A Sea Ethic; Floating the Ark

By Carl Safina
Blue Ocean Institute
csafina@blueocean.org
www.blueocean.org
(Delivered at Unitarian Universalist Church of Huntington, N.Y., March 20, 2005)

The ocean displays to us a dismissive, inscrutable exterior, all motion and mood, all mask and disguise, seemingly rolling on as always, the extent of her wrinkles never varying over time. But don't underestimate her.

Because 99 percent of Earth's living space is in the seas, this planet would likely bear abundant life if no land existed. But without an ocean, this planet would merely spin unnamed three orbits from a star, its browned-out face its own sterile moonscape. How do we begin to acknowledge a debt of such magnitude?

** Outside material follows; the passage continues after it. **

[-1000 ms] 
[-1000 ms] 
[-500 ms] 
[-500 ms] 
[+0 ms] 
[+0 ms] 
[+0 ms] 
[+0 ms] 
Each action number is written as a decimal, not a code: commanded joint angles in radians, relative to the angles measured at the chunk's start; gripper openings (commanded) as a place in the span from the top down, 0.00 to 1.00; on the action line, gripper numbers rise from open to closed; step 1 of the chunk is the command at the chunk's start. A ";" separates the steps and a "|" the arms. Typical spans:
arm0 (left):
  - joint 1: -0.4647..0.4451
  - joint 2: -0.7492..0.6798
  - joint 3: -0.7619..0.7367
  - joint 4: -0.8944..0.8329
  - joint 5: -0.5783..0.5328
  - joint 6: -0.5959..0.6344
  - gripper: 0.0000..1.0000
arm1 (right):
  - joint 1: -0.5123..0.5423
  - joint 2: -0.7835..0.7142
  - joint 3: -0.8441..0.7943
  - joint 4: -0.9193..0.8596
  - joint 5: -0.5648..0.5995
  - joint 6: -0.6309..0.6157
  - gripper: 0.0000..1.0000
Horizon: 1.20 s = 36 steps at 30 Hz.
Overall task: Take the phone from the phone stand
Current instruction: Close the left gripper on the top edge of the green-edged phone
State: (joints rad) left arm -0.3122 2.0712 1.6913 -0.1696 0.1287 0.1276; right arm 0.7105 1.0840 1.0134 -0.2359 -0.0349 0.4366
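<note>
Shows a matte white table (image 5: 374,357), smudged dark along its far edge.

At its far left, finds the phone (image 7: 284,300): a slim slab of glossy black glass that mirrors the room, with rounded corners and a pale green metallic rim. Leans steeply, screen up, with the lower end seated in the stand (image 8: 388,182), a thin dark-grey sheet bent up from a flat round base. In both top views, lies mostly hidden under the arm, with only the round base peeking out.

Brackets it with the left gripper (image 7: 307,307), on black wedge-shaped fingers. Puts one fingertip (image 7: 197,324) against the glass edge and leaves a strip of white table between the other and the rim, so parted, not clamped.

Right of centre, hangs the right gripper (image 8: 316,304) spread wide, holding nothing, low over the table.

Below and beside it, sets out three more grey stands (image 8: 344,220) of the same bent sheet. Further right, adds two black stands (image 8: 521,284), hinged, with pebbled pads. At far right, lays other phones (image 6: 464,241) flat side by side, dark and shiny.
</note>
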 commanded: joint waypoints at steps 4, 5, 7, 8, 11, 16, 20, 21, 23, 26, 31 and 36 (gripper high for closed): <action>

Whether we can see, hear, or feel the ocean, the ocean certainly feels all of us. About a third of humanity now lives within fifty miles of a coast. Gravity takes the byproducts of human enterprise to the water's edge and beyond. Most of us exert our most direct interaction with the sea through the fish we buy, and fisheries strain the ocean to satisfy the human appetite. Even air quality affects water quality, because what goes up alights elsewhere, as the mercury from power plants that comes to the plate in your salmon. Coral reefs worldwide are struggling, polar ice systems melting, and billions of animals feel it. The collective weight of humanity may rest on land, but we levy heavy pressure on the sea.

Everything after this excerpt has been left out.